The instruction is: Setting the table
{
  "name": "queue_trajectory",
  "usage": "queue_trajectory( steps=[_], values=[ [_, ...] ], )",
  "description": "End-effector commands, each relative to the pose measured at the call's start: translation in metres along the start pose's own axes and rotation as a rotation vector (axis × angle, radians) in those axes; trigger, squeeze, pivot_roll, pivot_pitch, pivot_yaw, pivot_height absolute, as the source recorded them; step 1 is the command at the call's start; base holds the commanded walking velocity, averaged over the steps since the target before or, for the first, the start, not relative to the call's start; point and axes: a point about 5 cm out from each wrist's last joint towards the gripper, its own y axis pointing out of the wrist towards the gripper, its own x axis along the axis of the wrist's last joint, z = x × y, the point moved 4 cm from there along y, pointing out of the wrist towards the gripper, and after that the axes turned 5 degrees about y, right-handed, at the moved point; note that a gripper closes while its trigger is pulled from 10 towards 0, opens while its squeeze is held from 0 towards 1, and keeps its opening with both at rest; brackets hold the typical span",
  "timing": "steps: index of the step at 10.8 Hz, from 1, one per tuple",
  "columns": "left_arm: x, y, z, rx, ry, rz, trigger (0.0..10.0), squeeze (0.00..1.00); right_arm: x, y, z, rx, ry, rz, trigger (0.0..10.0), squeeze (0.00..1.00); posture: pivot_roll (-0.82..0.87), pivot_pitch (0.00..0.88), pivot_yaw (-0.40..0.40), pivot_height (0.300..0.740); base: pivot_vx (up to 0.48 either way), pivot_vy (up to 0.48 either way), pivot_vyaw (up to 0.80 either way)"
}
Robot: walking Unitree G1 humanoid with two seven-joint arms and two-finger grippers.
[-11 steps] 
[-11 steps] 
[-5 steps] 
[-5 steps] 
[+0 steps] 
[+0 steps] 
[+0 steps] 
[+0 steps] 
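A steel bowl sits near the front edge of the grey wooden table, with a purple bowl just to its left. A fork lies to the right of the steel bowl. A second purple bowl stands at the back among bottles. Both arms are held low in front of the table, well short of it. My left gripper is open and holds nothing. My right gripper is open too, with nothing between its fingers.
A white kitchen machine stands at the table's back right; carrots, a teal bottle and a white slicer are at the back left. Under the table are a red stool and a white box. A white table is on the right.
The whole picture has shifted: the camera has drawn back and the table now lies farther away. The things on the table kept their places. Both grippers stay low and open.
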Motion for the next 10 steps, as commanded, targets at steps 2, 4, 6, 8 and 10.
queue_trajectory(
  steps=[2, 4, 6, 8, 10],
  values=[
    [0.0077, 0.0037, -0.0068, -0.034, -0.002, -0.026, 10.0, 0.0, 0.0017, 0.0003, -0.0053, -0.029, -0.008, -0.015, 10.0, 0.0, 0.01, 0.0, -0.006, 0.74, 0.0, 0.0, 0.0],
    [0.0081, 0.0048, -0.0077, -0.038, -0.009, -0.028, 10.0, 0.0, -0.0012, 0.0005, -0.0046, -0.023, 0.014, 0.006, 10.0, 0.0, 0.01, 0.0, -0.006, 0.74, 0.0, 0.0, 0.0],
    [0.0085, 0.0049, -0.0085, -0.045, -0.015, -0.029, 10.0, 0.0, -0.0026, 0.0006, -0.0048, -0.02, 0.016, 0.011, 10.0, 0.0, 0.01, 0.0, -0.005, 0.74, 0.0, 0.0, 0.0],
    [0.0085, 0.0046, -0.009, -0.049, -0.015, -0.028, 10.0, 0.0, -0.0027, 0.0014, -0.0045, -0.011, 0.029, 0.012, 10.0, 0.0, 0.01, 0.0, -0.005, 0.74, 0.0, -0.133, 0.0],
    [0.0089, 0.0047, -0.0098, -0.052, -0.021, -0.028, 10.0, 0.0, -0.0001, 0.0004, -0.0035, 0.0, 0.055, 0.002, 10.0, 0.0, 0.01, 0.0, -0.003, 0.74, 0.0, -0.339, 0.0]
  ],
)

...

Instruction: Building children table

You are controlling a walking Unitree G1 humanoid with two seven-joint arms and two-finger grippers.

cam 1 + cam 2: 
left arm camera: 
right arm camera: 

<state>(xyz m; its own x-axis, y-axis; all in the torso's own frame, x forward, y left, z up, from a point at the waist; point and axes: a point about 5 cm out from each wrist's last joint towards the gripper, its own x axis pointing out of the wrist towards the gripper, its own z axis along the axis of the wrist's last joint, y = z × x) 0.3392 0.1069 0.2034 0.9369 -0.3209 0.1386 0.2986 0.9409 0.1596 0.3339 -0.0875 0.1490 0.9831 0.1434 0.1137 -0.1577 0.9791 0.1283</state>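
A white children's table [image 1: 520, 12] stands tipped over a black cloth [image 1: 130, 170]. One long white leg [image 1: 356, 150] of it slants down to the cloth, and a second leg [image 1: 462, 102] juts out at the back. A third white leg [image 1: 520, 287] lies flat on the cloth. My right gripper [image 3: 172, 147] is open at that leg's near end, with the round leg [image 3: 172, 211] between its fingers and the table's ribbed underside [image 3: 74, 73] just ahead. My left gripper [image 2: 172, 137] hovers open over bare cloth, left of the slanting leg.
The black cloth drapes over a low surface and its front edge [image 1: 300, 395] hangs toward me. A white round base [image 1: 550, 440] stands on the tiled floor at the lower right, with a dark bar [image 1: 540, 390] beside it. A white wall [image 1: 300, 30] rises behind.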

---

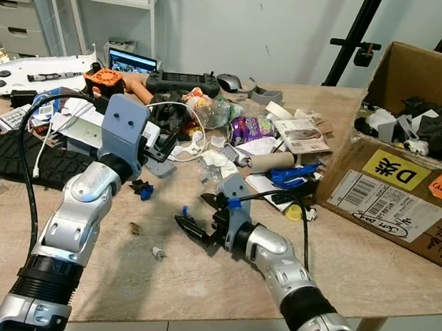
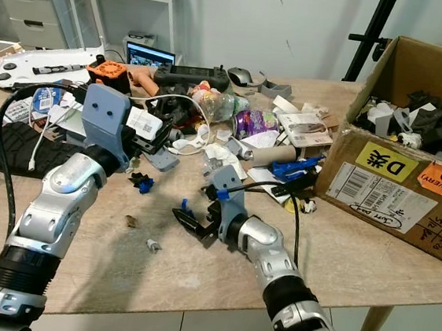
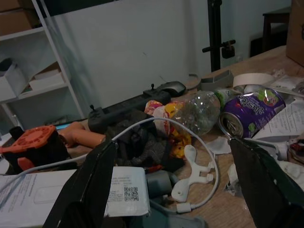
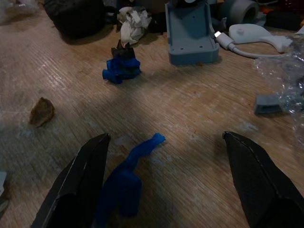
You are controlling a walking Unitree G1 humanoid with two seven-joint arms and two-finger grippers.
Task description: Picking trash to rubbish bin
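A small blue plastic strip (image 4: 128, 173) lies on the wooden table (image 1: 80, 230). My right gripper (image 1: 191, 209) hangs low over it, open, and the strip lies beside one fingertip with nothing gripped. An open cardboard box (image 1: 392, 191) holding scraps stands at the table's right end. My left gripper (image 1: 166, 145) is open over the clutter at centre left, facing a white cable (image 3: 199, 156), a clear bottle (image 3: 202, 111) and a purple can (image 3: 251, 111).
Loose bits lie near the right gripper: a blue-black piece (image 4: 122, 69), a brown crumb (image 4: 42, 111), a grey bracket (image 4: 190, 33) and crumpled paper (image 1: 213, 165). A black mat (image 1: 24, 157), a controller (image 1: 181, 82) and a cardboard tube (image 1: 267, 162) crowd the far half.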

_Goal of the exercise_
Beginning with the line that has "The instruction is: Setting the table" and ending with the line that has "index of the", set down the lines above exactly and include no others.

_Result of this exercise_
The instruction is: Setting the table
{
  "name": "queue_trajectory",
  "usage": "queue_trajectory( steps=[_], values=[ [_, ...] ], )",
  "description": "End-effector commands, each relative to the pose measured at the call's start: translation in metres along the start pose's own axes and rotation as a rotation vector (axis × angle, radians) in those axes; trigger, squeeze, pivot_roll, pivot_pitch, pivot_yaw, pivot_height absolute, as the source recorded them; step 1 is the command at the call's start; base holds the commanded walking velocity, averaged over the steps since the target before or, for the first, the start, not relative to the call's start; point and axes: a point about 5 cm out from each wrist's last joint towards the gripper, its own y axis pointing out of the wrist towards the gripper, its own x axis along the axis of the wrist's last joint, z = x × y, the point moved 4 cm from there along y, pointing out of the wrist towards the gripper, and after that the axes turned 5 degrees about y, right-handed, at the moved point; note that a gripper closes while its trigger is pulled from 10 towards 0, opens while its squeeze is held from 0 towards 1, and keeps its opening with both at rest; brackets hold the typical span",
  "timing": "steps: index of the step at 10.8 Hz, from 1, one per tuple",

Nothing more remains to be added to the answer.